# What is being asked:
Retype exactly the lines below, beginning with the first and ending with the line where "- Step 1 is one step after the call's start" appears.

━━ Provided material

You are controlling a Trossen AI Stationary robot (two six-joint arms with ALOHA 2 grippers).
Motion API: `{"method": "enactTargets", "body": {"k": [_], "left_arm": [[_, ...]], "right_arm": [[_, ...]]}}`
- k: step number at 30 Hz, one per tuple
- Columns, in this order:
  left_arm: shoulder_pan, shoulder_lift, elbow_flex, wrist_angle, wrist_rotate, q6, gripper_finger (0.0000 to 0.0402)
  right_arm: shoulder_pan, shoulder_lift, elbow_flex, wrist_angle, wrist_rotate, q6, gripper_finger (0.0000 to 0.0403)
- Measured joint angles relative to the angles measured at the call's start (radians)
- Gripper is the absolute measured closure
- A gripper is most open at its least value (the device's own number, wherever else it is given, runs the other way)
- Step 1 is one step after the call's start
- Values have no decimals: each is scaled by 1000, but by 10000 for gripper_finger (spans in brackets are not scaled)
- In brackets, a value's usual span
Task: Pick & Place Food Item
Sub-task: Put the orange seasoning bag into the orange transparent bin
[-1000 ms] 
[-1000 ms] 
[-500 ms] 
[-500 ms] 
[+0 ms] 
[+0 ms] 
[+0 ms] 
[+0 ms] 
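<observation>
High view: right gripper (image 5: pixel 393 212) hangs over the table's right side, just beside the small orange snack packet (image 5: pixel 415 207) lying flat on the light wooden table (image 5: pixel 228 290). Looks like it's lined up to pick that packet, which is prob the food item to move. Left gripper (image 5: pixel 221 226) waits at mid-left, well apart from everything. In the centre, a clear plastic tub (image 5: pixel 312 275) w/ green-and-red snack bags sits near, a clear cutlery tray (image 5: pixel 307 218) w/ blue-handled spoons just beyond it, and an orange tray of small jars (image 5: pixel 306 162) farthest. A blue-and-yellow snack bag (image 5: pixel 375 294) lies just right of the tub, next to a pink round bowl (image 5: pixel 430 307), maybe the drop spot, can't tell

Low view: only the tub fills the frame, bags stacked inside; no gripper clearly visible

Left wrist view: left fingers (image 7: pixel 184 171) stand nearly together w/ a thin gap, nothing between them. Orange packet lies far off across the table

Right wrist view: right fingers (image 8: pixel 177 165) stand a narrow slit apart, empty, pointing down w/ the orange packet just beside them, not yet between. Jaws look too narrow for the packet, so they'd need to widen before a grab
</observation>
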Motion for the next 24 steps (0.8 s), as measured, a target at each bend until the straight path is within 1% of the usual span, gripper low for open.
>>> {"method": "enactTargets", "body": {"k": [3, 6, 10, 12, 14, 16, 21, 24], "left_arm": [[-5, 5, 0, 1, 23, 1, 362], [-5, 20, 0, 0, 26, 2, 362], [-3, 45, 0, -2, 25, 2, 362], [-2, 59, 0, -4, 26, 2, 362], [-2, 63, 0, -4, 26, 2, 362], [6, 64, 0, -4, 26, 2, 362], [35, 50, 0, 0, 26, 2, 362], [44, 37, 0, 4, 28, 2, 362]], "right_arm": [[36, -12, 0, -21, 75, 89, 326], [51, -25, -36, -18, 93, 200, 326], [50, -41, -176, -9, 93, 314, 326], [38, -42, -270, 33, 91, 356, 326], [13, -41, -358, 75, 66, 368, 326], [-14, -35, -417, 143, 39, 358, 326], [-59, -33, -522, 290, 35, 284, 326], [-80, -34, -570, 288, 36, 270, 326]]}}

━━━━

# Response:
You are controlling a Trossen AI Stationary robot (two six-joint arms with ALOHA 2 grippers).
Motion API: `{"method": "enactTargets", "body": {"k": [_], "left_arm": [[_, ...]], "right_arm": [[_, ...]]}}`
- k: step number at 30 Hz, one per tuple
- Columns, in this order:
  left_arm: shoulder_pan, shoulder_lift, elbow_flex, wrist_angle, wrist_rotate, q6, gripper_finger (0.0000 to 0.0402)
  right_arm: shoulder_pan, shoulder_lift, elbow_flex, wrist_angle, wrist_rotate, q6, gripper_finger (0.0000 to 0.0403)
- Measured joint angles relative to the angles measured at the call's start (radians)
- Gripper is the absolute measured closure
- A gripper is most open at its least value (the device's own number, wherever else it is given, runs the other way)
- Step 1 is one step after the call's start

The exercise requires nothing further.